Meditation is a skill that easily can become a habit. It is perfect for a perfectionist like me because the point of my little meditation practice is to simply observe my mind and body. I am not trying to change anything but the simple act of observing has gradually taken the scariness out of my thoughts and feelings. This makes it easier to accept the panic I felt during the first weeks in Romania, even to welcome it, and bring it along with me as I do what it is I am supposed to be doing here. A really good book on both the science of meditation and some useful ‘how to’s’ is Robert Wright’s Why Buddhism is True.

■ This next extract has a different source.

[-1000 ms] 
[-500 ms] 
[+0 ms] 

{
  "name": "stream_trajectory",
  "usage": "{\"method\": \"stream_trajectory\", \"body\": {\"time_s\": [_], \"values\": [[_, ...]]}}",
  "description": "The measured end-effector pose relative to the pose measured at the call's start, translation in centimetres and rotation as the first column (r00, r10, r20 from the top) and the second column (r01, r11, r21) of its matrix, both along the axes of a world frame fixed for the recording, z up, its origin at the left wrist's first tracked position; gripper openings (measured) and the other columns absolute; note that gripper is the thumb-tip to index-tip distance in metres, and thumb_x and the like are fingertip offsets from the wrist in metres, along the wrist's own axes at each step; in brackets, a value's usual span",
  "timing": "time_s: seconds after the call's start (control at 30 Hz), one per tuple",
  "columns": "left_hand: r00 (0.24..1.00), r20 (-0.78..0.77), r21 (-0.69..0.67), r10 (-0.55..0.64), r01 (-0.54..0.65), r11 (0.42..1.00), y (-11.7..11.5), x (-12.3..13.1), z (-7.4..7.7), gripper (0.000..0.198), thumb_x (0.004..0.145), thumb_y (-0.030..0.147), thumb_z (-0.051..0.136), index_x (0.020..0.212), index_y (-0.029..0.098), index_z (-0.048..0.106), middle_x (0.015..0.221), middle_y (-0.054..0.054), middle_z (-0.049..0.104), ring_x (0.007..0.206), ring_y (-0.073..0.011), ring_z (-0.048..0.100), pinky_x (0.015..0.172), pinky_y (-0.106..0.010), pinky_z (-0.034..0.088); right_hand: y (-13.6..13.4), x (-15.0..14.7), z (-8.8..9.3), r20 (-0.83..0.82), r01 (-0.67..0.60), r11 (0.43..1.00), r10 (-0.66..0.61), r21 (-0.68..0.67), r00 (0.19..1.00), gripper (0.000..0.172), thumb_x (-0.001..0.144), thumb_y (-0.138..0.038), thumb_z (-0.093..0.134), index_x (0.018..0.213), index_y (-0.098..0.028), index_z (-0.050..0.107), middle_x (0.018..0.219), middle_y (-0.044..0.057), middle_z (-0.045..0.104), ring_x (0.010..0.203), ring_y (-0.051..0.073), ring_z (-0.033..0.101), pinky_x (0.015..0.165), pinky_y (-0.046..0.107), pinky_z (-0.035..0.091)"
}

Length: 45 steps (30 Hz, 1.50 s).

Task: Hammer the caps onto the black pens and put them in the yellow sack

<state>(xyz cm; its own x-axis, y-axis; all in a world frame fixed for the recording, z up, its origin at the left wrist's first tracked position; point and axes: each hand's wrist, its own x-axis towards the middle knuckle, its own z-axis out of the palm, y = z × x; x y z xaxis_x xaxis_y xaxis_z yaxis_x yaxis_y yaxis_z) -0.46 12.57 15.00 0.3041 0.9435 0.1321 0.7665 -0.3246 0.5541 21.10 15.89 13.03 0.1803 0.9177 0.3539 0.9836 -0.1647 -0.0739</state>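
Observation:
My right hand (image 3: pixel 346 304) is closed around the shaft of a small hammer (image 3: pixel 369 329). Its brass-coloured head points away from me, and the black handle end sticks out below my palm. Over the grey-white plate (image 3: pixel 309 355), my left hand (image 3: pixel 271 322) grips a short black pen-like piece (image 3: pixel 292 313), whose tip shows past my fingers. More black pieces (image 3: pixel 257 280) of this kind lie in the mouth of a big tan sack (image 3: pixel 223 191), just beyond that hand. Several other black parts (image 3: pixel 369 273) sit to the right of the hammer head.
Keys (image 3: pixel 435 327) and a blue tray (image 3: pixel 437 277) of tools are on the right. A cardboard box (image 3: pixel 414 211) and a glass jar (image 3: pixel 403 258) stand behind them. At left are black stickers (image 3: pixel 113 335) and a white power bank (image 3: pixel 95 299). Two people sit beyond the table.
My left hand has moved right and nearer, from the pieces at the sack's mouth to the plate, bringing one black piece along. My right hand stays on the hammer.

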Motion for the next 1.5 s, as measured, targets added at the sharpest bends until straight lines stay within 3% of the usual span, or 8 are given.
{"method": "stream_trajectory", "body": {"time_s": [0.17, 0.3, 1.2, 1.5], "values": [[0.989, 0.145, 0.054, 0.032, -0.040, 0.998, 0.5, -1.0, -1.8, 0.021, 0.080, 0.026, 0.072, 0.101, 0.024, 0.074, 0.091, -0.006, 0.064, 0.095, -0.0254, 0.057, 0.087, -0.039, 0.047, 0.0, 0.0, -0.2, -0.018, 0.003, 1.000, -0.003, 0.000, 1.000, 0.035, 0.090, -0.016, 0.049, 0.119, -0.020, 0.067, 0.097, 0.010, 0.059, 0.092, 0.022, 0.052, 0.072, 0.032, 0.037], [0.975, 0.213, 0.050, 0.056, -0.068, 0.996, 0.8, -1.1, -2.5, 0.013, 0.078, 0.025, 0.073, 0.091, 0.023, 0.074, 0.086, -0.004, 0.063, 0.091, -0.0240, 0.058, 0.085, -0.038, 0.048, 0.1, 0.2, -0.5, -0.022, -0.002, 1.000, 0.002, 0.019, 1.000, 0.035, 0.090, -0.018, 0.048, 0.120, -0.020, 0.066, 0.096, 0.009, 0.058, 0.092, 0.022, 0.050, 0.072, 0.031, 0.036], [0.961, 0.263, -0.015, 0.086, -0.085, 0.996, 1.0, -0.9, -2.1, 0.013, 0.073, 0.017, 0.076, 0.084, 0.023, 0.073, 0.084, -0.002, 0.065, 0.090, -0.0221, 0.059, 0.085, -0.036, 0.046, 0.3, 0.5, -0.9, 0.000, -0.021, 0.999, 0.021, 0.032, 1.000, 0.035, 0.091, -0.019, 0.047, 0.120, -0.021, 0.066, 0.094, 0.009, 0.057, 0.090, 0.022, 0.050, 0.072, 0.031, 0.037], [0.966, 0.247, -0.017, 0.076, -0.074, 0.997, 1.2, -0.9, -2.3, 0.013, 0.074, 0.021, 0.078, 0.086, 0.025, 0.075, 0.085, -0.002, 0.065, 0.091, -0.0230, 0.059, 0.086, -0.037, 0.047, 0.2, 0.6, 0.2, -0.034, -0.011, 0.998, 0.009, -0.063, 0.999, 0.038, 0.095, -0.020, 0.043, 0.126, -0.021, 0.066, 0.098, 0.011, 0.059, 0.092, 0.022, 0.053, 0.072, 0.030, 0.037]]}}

The cognitive insight that one cannot control thoughts and feelings along with the behavioral work of observing this unruly mind and body armors one against the inevitable negative thoughts and feelings that come naturally in this imperfect world we live in.

This insight and the skill of meditation don’t cure COVID – 19 or calm the Stock Market or persuade one’s political adversary or help us learn Romanian but together they are an antidote to the inevitable vicissitudes of the world, wherever you are.

Reader Comments

  1. Jack Raddatz

    Very nice read, Paul. Thank you for sharing. It was my first read of the morning. Nice to read your insights into something other than the political situation within the Democratic Party.
    In my travels about Europe and during my 11-year residency in Norway, I have developed a new perspective on America in general. Our impact on the world, their view of us, their own form of government etc. Something you can only get while living abroad for a period of time. Not just a traveler.
    My guess is your master’s students will challenge you on American style democracy once they get to know you well. If and when they do, it would be nice to hear about it. Hopefully, Armenians are more open to those kinds of discussions and are not as reserved as Norwegians.
    Good luck my friend.

    • Paul

      Thanks Jack; I will post material on what transpires in the classrooms; last Saturday I asked them what images/words of American democracy come to mind? In one class the first two responses were force (as in America uses force around the world) and birthplace of modern democracy. Before I came to Romania I read Ivan Krastev (Bulgarian Political Scientist) and Stephen Holmes (American law professor) The Light that Failed – why the west is losing the fight for democracy. Google Krastev and Holmes as they have two or three pieces in the NYT’s that describe their thinking. These classes on American Democracy are intended to be an unvarnished look at America with no attempt to hide the blemishes of American history nor when it lives up to its founding ideals. The key question posed is whether American can become a genuine multiracial democracy?